Gli aspetti da migliorare sono numerosi, ad iniziare dall’adozione di regolamenti interni sufficientemente chiari e dettagliati sull’utilizzo dei dati degli utenti. La preparazione e la competenza dei dipendenti che si occupano dell’analisi e del trattamento dei dati sono, per lo più, ancora inadeguate. Ciò nonostante, il processo di riqualificazione professionale si svolge spesso troppo a rilento.

GDPR e Privacy

Cinque mesi di GDPR: un primo bilancio

Analizzando le relazioni delle Autorità Garanti per la Privacy di diversi paesi europei (qui i dettagli sulla relazione del Garante italiano), è possibile tracciare un bilancio dei primi mesi di vita del GDPR, comparando le diverse realtà degli Stati comunitari. Come preannunciato, la corsa per mettersi in pari con le nuove disposizioni ha generato parecchia confusione. L’obbligo di individuare e comunicare i dati relativi alla figura centrale del Responsabile della Protezione Dati, o DPO (Data Protection Officer), è stato il primo banco di prova.

Molte aziende hanno preferito indicare per questo ruolo personale interno, non potendo permettersi nuove assunzioni; altre hanno percorso questa strada non riuscendo a trovare, in tempi rapidi, professionalità adeguate sul mercato del lavoro. Come già accennato, la formazione interna dei dipendenti sta però riservando difficoltà maggiori del previsto.

Leggermente migliore la situazione francese, dove la figura del DPO era già contemplata, per alcune tipologie aziendali, dalla legislazione precedente.

L’entrata in vigore del GDPR ha dato luogo ad un drastico aumento dei reclami e delle segnalazioni inviati alle Autorità Garanti per la Privacy. In termini percentuali, è la Francia ad aver fatto registrare l’aumento più significativo di reclami. Numeri a parte, il dato testimonia la crescente consapevolezza dei cittadini sui propri diritti.

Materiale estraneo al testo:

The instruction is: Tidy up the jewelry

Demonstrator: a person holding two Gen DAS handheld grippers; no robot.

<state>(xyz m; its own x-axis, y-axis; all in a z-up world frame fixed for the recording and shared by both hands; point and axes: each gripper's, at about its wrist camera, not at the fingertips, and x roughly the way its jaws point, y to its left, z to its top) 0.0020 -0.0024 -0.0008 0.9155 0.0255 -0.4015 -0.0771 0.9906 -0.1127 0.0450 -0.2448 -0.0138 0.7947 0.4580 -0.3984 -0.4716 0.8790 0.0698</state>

Il GDPR e l’obbligo di segnalazione delle violazioni dei dati

In vertiginoso aumento, un po’ ovunque, le segnalazioni di attacchi informatici. Le comunicazioni di Data Breach, ossia delle violazioni dei dati, mostrano invece numeri assai diversi in Italia rispetto ai principali partner dell’eurozona. In quasi 300 casi, le violazioni di dati hanno travalicato i confini del singolo Paese, richiedendo un lavoro coordinato dei Garanti delle Nazioni coinvolte.

Analizzando i dati dei singoli Paesi emerge che, a fronte dell’obbligo di segnalare la violazione al Garante entro 72 ore dalla scoperta dell’evento, gli italiani sono meno solerti di francesi e, soprattutto, tedeschi. Non solo: in termini assoluti, il numero di segnalazioni italiane è notevolmente inferiore a quello di altre Nazioni. Ricordiamo, tuttavia, che il GDPR prevede pensanti sanzioni non solo per i trasgressori della nuova normativa sulla tutela dei dati personali, ma anche per coloro che non fanno tempestiva comunicazione delle avvenute violazioni subite.